If you are looking for an affordable vintage-looking Stratocaster, then the Classic range is the way to go. The ’50s (4 colors), ’60s (3 colors), and ’70s (2 colors) come with period-correct headstocks, neck shapes and the 7.25″ fretboard radius, while also featuring AlNiCo pickups that are considered a considerable step up from those on the Standard. Street price is around € 700.
The ’50s and ’60s Classic are also available in nitrocellulose lacquer finish instead of polyester (only one color each) for around € 1,000.
Looking for the relic look, but not willing to shell out for a Custom Shop model? The Classic range is also home to the ’50s and ’60s Road Worn model. Besides the relic look, they differ from the Classics by being equipped with Tex-Mex pickups. Both a ’50s and a ’60s model, either available in two colors and at around € 1,200.
A special case are the Classic Player ’50s and ’60s Stratocaster. While part of the Classic range, they feature certain modern features. Both come with a two-point vibrato and medium jumbo frets. The ’50s (available in two-tone sunburst and Shoreline Gold) has a 9.5″ fretboard radius, vintage locking tuners, and American Vintage pickups. The ’60s (three-tone sunburst or Sonic Blue) comes with a 12″ fretboard radius and Custom ’69 pickups. The Classic Players have received very positive reviews, street price is around € 900.
The Deluxe is the MIM counterpart to the Elite. All three models come with 12″ fretboard radius, two-point vibrato, Vintage Noiseless pickups, contoured neck heel, locking tuners, and large headstock. The SSS model comes in four colors, the HSS in three, the Deluxe Roadhouse in four. The latter has a built-in preamp and an alder body instead of ash. Street prices are in the € 800-900 range.

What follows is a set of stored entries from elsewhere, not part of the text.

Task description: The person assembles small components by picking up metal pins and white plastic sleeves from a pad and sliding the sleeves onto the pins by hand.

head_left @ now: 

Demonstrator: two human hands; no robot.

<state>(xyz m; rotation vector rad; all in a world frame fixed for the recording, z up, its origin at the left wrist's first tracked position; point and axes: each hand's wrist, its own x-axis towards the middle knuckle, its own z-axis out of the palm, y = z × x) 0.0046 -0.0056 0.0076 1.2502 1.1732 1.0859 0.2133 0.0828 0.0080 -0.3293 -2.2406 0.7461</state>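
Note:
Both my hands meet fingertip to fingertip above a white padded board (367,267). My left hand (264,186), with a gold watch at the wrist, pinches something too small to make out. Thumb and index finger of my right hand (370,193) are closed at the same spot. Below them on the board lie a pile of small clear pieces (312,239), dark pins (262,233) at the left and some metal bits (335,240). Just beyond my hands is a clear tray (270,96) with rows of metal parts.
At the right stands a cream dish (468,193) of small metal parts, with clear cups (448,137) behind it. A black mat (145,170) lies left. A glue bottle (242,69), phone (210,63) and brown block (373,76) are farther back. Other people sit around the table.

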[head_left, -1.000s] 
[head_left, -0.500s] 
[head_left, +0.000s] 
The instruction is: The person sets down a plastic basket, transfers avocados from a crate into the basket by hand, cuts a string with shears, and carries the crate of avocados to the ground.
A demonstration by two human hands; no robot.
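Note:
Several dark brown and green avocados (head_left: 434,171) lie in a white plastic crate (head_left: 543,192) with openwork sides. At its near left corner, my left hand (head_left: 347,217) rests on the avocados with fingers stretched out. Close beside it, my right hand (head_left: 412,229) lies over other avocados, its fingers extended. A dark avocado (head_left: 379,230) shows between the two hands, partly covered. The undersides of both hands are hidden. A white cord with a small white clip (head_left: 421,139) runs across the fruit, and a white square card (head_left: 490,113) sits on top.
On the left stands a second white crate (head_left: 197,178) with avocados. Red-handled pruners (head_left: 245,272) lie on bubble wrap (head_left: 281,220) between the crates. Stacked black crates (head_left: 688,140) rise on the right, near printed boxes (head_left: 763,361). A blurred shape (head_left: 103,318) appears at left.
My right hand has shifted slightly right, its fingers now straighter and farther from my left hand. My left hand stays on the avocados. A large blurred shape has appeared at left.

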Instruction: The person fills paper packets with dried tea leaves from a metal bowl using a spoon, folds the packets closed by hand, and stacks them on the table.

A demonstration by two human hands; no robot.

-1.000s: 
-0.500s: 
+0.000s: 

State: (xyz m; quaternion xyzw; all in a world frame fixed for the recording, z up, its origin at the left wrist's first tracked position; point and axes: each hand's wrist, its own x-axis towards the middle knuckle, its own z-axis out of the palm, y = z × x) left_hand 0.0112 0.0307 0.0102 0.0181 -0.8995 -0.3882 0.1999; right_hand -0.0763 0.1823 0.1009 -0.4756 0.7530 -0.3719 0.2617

As of early 2018, Fender offers the following Mexican-made Artist models:
- Dave Murray
- Robert Cray
- Jimmie Vaughan
- Buddy Guy
- Ritchie Blackmore
- Jimi Hendrix
- Ed O’Brien
Just like the US-made Artist models, these come with a wide range of options. The Dave Murray models is equipped with three humbuckers in single coil format and Floyd Rose vibrato. The Robert Cray is Fender’s only factory hardtail model. The Ed O’Brien model comes with a sustainer pickup in the neck position. Street prices range from € 800 for the Jimi Hendrix model to € 1,300 for the Ritchie Blackmore version.
Fender’s entry-level Squier range is made in China. The models are, from cheapest to most expensive:
- Bullet: available as hardtail, with vibrato, and in HSS configuration. Around € 125.
- Affinity: large headstock, SSS and HSS. € 200.
- Vintage Modified: large headstock, SSS and HSS. Seymour Duncan-designed pickups. Around € 320.
- Contemporary: new for 2018, Superstrat-like designs. Available as HSS, HH, and active HH (with Floyd Rose and reverse large headstock) models, each three colors. Street price around € 360 – 450.
- Deluxe: 22 frets, Duncan-designed pickups. € 375.
- Classic Vibe: ’50s and ’60s models with vintage looks, but modern features (9.5″ fretboard radius, modern C neck). AlNiCo pickups. These have gotten great reviews and are generally considered to be similar in quality to the MIM Standards. Street price around € 450.